HTC One Mini Review: Miniature Hero

Mini handsets are now an established part of the release cycle. Having been popularised with the Samsung Galaxy S III Mini, and more recently the S4 Mini, HTC has had its first stab with the  HTC One  mini.

With its bigger brother having impressed so much earlier this year, can the mini have the same effect? We liked the look of it in our brief hands-on, but let’s see if it can pull it off.

Key Features

  • 4.3-inch Super LCD2 display
  • UltraPixel Camera with HTC Zoe functionality
  • Metal unibody construction
  • Android 4.2.2 with HTC BlinkFeed
  • 1.4GHz dual-core processor

Design & Hardware

We almost ran out of superlatives with which to describe the HTC One’s design, and it’s the same situation with the mini. Well, almost. That aluminium shell is as premium and lovable as the original, but the addition of a plastic bezel – presumably for cost-cutting measures – jars against the top-end feel. Granted, this isn’t designed to be a flagship handset, but it just looks and feels a bit cheap in comparison.

The overall impression is bang on the money though. Its 132mm x 63mm frame feels almost perfect, and you get that rare impression that this device was meant for your hand. All corners of its 4.3-inch display are easy to reach, and you get some sharp visuals from it as well. It’s only 720p though, so don’t be expecting the same fireworks found on the original, but it’s rather an impressive screen given the price bracket.

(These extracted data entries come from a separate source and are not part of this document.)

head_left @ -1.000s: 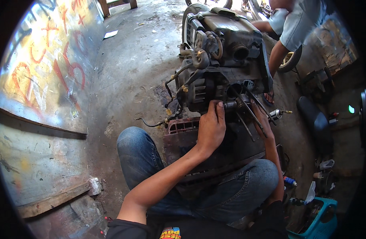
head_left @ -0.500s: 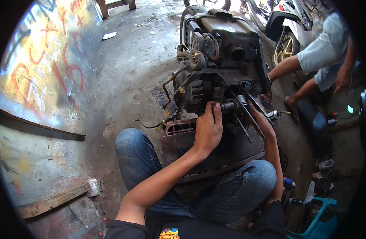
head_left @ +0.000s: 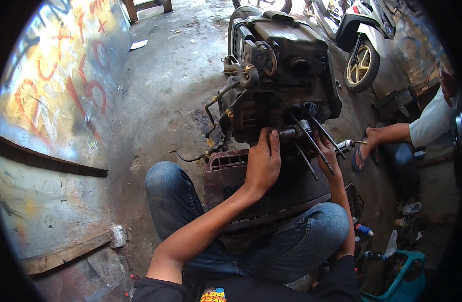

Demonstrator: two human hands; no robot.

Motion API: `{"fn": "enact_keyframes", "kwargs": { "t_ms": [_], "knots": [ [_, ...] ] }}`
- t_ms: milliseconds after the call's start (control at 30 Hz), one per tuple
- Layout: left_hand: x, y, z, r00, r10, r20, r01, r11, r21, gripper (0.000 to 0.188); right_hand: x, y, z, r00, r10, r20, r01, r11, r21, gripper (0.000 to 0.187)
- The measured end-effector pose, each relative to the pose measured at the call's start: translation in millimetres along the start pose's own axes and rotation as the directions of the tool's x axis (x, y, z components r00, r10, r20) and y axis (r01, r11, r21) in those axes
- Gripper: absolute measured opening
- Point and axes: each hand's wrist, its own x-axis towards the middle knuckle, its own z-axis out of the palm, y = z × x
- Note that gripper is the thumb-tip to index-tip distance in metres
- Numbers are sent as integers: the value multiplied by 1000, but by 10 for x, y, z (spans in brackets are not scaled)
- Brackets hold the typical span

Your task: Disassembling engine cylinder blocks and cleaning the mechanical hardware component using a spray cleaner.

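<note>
Left hand (head_left: 263,163) on engine (head_left: 278,80); right hand (head_left: 327,153) alongside

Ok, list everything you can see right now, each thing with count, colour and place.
engine block: one, black and greasy, on the floor ahead of the knees
long studs: several, dark metal, slanting from the engine's near face
hose: one, black, on the floor left of the engine
scooter: one, white, rear wheel showing, upper right
painted panel: one, yellow with red marks, leaning at left
crate: one, teal, lower right
other person's foot: one, in a sandal, right of the engine
left hand: one, fingers pressed on the engine's near face
right hand: one, among the studs
</note>
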Motion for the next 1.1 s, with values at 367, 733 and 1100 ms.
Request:
{"fn": "enact_keyframes", "kwargs": {
  "t_ms": [367, 733, 1100],
  "knots": [
    [-4, -19, -152, 999, -12, -34, 14, 998, 63, 29, -33, 51, 381, 907, -420, 18, 391, 828, -403, 40],
    [0, 28, -100, 997, -64, -47, 67, 996, 65, 41, 70, 527, 183, 716, -692, 93, 618, 566, -545, 41],
    [-21, 68, 19, 996, -71, -56, 76, 992, 101, 40, -64, -131, 500, 913, -291, -286, 312, 950, 28, 28]
  ]
}}
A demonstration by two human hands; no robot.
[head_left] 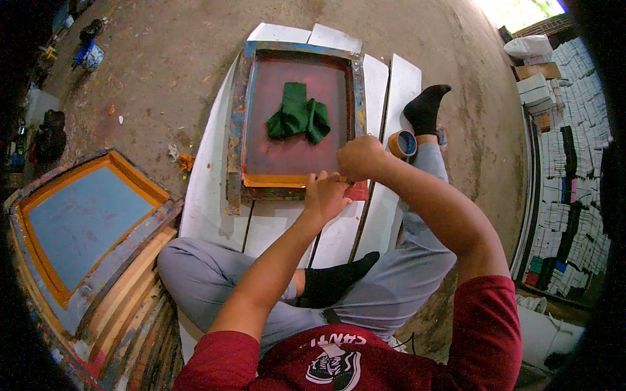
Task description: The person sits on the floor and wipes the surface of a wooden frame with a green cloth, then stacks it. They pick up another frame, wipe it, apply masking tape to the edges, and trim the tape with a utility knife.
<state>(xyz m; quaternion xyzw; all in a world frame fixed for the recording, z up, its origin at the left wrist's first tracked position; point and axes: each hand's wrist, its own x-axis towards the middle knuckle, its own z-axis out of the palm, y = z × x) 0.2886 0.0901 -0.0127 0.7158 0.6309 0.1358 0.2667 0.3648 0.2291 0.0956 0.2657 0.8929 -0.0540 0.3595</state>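
Note:
A wooden screen-printing frame (358,98), smeared with old paint, lies flat before me. Its mesh is dull reddish grey, and a crumpled dark green cloth (295,114) rests on it. Orange-brown tape (277,180) runs along the frame's near inner edge. At the near right corner, my left hand (326,195) has its bent fingers closed on the end of this tape. Just beyond it, my right hand (363,158) is a fist against the frame's right side; what its fingers hold is hidden. A red patch (357,191) shows beside the left hand.
White boards (202,195) lie under the frame and me. A brown roll of tape (402,144) is beside my outstretched foot (425,111). More frames are stacked at left, the top one with a grey-blue mesh (88,215). Piled white bundles (567,169) line the right.

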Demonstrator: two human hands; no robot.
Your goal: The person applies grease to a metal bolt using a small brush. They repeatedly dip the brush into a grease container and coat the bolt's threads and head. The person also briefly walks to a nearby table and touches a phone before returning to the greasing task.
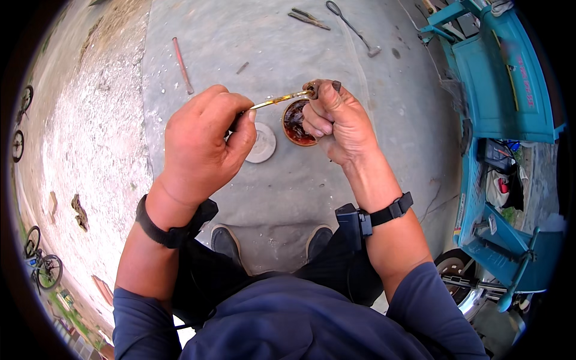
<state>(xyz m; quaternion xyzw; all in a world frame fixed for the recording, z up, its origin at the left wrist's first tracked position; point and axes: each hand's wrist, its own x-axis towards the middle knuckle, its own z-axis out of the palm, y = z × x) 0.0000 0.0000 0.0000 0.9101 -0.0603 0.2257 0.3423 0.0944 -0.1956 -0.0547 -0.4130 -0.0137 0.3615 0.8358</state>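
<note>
My left hand [207,135] pinches a thin yellowish stick [279,99] between thumb and fingers. Brown, grease-like stuff coats the stick toward its right end. That end meets a small dark metal part [311,89], which my right hand [341,123] grips with curled fingers. A ridged, dark stub [336,86] sticks out above the right thumb; whether it belongs to the same part I cannot tell. Below the hands, on the ground, stands a round tin of dark red-brown grease [294,123], partly hidden by my right fingers. Its pale round lid [263,145] appears to lie beside it.
Farther off lie a red bar [181,65], a short rusty piece [242,68], tongs [309,19] and a long-handled metal tool [355,30]. A teal vehicle [504,78] stands along the right. Bicycles [45,267] are at the far left. My shoes [228,243] are below.
</note>
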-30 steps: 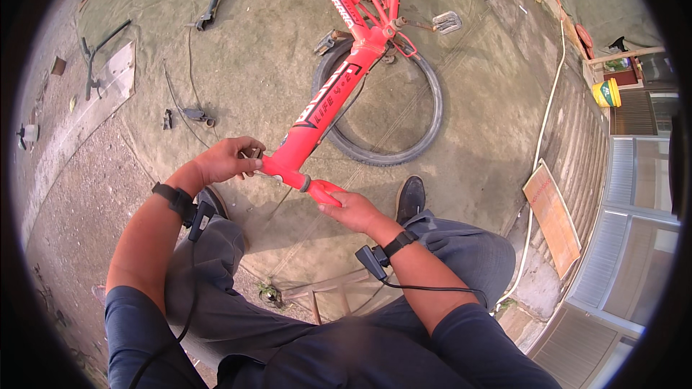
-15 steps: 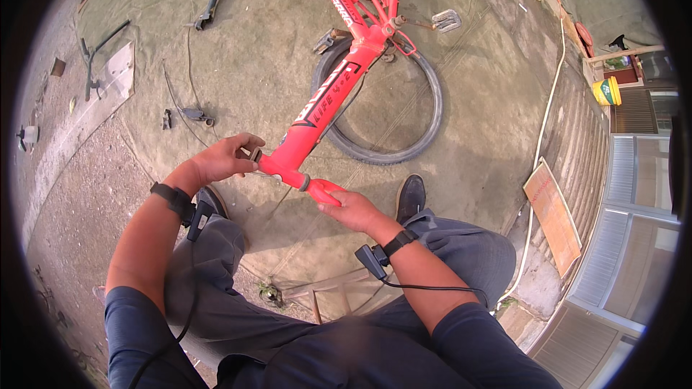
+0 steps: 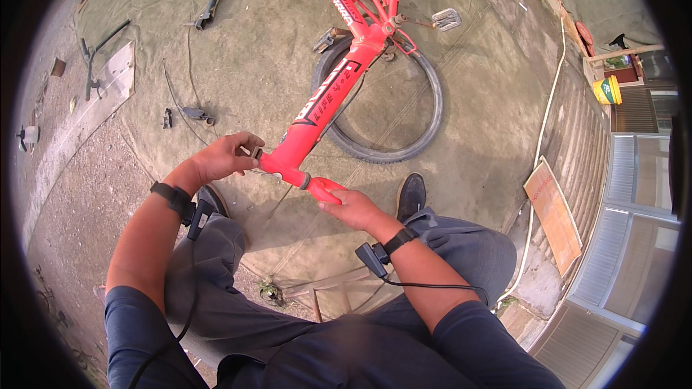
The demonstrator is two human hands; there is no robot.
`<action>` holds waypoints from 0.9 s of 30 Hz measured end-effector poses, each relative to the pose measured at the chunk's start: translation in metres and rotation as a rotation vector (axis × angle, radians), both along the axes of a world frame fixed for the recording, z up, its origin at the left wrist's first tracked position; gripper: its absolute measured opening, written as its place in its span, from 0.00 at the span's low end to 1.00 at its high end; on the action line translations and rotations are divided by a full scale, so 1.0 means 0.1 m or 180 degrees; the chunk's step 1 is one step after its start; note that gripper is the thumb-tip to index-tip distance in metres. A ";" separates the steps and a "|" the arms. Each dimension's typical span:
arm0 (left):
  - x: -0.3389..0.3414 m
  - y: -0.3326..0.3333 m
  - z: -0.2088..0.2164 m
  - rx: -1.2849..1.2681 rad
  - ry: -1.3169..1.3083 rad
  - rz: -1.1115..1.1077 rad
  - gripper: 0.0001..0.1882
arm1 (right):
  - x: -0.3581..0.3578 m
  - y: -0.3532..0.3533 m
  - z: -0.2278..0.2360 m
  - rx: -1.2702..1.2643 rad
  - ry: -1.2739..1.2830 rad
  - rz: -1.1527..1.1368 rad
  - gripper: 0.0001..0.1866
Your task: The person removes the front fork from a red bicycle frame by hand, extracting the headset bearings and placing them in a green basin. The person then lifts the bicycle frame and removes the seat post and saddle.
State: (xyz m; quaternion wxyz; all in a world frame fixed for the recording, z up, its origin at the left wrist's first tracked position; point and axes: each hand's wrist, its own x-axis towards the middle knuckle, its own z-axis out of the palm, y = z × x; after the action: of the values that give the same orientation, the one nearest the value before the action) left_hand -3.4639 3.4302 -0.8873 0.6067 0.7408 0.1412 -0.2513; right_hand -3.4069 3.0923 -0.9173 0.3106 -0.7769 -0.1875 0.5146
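From my end I see the greenish ground (image 3: 238,72) filling most of the frame. Across it, from top centre down to just left of the middle, runs the red bicycle frame (image 3: 328,104), its near tube between both hands. A black tyre (image 3: 378,156) shows behind it at centre. Right of the frame's middle I have a reddish-tan board (image 3: 553,215), leaning or lying, I cannot tell which. Near the centre, the right hand (image 3: 355,210) grasps a red end piece (image 3: 323,188) beyond the tube's lower right end. Left of it, the left hand (image 3: 220,158) has thumb and fingers pinched on a dark ring (image 3: 257,153) at the tube's other end. A yellow bucket (image 3: 607,91) stands upper right; a pedal (image 3: 447,19) sits above centre right. Smallest, a grey ring (image 3: 305,181) circles the joint beside the right hand's piece.
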 end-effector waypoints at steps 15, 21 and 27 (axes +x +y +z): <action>0.00 0.01 -0.02 0.0091 -0.0037 -0.0155 0.23 | 0.00 0.00 0.02 0.0089 0.0035 -0.0028 0.23; 0.11 0.04 -0.08 0.0306 0.1275 -0.0113 0.26 | 0.00 0.00 0.02 0.0109 0.0061 -0.0039 0.23; -0.01 0.00 -0.05 -0.0003 -0.0186 0.0004 0.26 | 0.01 0.01 0.04 0.0086 0.0035 -0.0016 0.23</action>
State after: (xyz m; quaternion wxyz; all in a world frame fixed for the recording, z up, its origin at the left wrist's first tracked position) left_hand -3.4645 3.4298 -0.8922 0.6111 0.7475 0.1237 -0.2293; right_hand -3.4060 3.0931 -0.9136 0.3234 -0.7702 -0.1908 0.5155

The same can be said of the 1.4GHz dual-core processor, which is functional and operates without fuss – it may not be a powerhouse, but there are little to no complaints about its performance. Just the one 16GB handset variant may be an issue for some, but if you’ve got a Dropbox account you’ll still have somewhere to store your stuff.

Software & Multimedia

HTC’s BlinkFeed is a divisive issue, but it provides a unique experience that looks smart and works efficiently. Having news and social updates in one place takes some getting used to, but will eventually change the way you use your phone if you stick with it. And if it’s not your thing, two traditional Android homescreens are right next door, so there’s no need to worry.

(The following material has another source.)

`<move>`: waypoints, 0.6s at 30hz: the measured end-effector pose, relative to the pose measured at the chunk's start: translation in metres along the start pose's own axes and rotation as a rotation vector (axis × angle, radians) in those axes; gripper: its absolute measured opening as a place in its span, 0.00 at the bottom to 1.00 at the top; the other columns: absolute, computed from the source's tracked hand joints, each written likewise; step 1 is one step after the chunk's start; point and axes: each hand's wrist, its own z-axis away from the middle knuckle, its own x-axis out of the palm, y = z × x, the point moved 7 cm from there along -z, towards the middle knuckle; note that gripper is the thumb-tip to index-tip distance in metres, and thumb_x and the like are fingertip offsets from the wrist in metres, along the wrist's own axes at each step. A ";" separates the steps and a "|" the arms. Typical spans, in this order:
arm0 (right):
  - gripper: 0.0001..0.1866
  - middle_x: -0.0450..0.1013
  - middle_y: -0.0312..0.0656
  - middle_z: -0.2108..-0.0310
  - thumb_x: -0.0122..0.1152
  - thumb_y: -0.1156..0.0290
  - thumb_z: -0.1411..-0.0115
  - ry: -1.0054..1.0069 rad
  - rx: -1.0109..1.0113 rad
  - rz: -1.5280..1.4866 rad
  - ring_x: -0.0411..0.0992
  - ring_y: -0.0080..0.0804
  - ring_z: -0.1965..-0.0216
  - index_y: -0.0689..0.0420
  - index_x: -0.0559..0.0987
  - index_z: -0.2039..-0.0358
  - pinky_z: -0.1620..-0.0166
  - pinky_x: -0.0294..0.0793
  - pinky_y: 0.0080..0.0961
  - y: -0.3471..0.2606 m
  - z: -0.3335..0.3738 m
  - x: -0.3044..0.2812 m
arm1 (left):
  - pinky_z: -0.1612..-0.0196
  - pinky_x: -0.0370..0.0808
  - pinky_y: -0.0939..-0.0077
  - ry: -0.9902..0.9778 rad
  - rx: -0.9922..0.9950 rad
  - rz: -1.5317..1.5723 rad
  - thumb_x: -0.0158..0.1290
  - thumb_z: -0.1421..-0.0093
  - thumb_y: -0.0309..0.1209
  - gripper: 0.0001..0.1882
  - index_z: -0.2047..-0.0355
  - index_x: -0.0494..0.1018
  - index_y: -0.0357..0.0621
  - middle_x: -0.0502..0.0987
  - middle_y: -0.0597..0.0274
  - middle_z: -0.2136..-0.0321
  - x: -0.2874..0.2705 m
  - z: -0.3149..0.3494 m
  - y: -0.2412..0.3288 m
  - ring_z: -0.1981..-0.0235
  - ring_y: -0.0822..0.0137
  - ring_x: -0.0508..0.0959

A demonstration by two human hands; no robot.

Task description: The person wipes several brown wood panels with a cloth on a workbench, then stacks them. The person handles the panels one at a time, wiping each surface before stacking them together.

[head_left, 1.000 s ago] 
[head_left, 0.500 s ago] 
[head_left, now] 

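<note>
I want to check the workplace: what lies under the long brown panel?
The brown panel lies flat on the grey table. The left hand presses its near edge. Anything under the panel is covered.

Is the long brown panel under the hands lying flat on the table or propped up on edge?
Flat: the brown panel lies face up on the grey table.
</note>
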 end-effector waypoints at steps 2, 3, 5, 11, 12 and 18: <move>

The firm’s UltraPixel camera is a real winner, with its larger pixels capturing more light and knocking out some smart images, but  HTC Zoe is the real highlight  , capturing a short video from which you can do all sorts of things. Leave it as a clip, select your favourite frames or make a sequence shot – it’s all easy to operate and looks ace. There’s plenty of editing options as well, so you can sculpt the perfect image even after capture. 

For a cheaper handset there really is a wealth of multimedia functionality. Video recording in crisp HD is one thing, but when you can also film in slow motion, fast motion and a plethora of other modes, you know you’re onto something impressive. Of course, this is all relative to the subject matter, but if you’re into your camera stuff then there’s literally hours of fun to be had.

Chuck in BoomSound speakers, which ramp up the shared music experience – if that’s your bag – and the One mini is a fearsome and functional prospect in most departments. There’s nothing much to differentiate it from the original in terms of software, but things like Google Now keep it in line with more expensive handsets. In short, it can mix it with the big boys with no problems.

Performance & Verdict

There is, however, one caveat with the One mini, and that’s the battery life. In short, its 1800mAh cell just isn’t big enough to cope with the demanding software and multimedia on offer, and a full charge will rarely last a day. Whilst we understand it’s difficult to get a bigger battery into a small handset, the average performance is below par of what we would expect.

It’s a great shame, as were it not for the battery the HTC One mini would be dangerously close to top marks. For a scaled-down handset it offers superb software, exquisite hardware and a multimedia experience to rival the best Android handsets out there, but the poor battery performance robs it of a deserved five stars.

Put that and the relatively small storage aside though and you’ve got a device that works as a both stand-alone and smart variant. It’s full of charm, it’s functional and it’s easily one of our 2013 favourites already.